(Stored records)
►

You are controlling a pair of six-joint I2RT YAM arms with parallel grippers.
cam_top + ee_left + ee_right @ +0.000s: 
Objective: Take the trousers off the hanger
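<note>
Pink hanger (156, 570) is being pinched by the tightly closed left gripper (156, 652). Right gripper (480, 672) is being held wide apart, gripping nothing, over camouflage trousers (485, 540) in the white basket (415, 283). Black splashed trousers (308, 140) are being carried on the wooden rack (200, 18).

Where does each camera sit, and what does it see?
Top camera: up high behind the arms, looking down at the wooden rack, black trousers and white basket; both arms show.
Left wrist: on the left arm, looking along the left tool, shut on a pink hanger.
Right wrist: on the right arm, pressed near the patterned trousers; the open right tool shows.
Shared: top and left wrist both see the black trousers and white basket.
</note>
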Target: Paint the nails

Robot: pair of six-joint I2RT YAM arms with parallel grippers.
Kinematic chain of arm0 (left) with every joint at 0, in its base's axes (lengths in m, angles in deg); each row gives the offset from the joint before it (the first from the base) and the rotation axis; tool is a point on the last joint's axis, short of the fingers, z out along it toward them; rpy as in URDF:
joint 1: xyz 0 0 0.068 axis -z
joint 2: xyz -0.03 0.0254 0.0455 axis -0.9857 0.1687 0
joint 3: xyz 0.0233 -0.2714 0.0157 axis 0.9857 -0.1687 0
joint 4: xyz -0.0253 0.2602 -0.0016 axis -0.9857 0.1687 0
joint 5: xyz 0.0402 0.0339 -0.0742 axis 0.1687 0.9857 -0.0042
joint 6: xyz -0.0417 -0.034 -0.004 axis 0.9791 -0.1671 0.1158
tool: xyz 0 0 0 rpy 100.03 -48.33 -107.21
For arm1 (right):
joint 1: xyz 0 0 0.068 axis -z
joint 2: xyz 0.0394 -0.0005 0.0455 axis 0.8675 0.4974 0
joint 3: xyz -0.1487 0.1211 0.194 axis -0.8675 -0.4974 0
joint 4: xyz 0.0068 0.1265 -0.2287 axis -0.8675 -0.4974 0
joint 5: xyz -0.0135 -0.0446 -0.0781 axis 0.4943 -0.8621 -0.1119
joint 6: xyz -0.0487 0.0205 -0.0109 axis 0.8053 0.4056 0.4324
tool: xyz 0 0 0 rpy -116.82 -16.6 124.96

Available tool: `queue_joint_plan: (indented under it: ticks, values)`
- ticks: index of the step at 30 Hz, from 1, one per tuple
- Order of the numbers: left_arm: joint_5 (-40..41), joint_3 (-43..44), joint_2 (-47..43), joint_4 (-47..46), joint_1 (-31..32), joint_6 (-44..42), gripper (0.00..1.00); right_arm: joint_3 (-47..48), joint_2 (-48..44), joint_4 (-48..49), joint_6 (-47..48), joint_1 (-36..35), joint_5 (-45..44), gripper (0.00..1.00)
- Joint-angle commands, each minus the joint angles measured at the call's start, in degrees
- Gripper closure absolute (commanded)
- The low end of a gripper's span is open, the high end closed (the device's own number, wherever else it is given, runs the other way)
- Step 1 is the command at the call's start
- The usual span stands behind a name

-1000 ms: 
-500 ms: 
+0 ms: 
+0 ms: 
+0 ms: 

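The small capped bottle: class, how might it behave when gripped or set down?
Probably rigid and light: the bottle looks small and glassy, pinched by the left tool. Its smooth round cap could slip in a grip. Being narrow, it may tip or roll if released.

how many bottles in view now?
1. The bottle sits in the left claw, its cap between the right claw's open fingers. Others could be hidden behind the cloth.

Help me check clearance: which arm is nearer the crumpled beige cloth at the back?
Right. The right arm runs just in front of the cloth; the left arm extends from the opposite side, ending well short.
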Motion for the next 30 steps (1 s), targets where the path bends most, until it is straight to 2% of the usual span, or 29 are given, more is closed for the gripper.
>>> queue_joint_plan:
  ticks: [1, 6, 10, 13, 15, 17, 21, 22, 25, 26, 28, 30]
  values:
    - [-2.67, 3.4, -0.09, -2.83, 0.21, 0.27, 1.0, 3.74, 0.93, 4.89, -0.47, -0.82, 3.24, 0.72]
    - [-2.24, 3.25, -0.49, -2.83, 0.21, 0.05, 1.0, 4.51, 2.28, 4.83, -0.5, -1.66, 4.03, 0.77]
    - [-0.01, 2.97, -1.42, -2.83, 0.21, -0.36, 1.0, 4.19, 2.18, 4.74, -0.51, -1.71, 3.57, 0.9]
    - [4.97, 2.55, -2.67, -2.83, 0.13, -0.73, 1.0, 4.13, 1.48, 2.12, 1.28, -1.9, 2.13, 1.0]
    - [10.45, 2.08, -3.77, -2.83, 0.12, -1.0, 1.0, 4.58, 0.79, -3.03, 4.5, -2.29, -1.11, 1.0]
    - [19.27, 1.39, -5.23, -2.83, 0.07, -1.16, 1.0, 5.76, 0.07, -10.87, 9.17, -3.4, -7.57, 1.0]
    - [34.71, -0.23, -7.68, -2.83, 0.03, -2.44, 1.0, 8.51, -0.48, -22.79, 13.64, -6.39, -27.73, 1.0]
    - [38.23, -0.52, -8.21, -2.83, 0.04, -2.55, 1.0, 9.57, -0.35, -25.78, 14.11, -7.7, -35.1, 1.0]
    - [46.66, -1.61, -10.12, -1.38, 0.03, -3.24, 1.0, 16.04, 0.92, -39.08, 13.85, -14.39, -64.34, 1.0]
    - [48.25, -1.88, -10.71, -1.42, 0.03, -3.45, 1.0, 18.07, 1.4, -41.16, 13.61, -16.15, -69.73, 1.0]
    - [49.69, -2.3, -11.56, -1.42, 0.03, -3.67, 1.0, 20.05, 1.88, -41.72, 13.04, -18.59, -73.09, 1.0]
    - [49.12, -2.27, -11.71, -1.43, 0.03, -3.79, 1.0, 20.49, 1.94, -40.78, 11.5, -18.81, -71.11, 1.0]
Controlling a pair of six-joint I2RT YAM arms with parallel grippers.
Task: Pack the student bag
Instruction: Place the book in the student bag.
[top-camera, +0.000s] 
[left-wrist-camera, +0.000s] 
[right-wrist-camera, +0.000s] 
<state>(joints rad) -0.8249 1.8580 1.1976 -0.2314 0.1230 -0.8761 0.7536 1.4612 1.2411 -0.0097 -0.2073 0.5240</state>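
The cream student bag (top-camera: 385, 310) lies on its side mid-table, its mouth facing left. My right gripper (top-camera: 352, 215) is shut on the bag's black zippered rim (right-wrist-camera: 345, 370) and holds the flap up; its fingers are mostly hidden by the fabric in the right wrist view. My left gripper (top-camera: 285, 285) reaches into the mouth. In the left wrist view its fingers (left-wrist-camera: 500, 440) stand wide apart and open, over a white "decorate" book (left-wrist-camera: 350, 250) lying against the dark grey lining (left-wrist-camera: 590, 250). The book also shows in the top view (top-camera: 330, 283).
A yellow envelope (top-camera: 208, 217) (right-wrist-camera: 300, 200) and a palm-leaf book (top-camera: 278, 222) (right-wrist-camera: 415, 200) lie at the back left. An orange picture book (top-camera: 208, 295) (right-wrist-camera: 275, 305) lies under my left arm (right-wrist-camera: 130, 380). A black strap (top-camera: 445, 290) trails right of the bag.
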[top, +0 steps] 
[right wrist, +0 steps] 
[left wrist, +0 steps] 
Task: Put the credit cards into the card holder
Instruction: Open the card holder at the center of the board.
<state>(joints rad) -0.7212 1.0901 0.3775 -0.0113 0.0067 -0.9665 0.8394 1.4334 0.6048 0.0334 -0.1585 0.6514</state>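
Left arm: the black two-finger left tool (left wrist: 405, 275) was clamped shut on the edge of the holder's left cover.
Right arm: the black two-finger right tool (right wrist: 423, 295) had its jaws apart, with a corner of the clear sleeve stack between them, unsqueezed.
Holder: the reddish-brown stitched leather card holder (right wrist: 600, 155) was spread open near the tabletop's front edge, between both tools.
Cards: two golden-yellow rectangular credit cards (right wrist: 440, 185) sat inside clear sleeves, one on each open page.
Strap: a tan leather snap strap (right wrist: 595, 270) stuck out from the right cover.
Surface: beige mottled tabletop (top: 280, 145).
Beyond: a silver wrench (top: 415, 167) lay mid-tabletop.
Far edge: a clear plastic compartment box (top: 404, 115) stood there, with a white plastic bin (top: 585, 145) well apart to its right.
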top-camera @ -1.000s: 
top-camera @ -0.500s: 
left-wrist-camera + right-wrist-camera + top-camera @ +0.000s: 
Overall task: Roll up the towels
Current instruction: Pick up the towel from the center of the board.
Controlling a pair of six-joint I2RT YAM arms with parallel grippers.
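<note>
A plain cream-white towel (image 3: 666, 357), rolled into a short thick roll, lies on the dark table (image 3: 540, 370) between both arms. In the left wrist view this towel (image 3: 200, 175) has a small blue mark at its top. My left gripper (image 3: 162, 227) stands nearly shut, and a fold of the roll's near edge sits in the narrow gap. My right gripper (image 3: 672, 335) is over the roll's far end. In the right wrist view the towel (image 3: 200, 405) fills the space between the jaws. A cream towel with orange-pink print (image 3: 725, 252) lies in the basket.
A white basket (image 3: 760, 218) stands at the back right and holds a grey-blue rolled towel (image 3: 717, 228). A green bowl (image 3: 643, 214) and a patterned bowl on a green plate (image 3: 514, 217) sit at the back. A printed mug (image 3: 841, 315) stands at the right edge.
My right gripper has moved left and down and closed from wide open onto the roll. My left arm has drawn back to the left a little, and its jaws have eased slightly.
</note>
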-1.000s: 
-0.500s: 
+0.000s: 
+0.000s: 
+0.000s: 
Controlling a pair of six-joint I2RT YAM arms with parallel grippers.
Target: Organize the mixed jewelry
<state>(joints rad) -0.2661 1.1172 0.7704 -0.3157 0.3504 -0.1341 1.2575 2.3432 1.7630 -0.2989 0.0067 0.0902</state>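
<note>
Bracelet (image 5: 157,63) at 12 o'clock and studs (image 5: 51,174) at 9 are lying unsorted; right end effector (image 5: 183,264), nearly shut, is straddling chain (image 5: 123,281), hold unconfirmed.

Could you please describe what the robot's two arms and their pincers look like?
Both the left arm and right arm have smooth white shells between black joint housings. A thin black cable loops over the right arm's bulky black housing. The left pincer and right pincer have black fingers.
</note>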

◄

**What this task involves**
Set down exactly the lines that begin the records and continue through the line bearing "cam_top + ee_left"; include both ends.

**Exercise solution**
You are controlling a pair of six-joint I2RT YAM arms with parallel grippers.
cam_top + ee_left + ee_right @ +0.000s: 

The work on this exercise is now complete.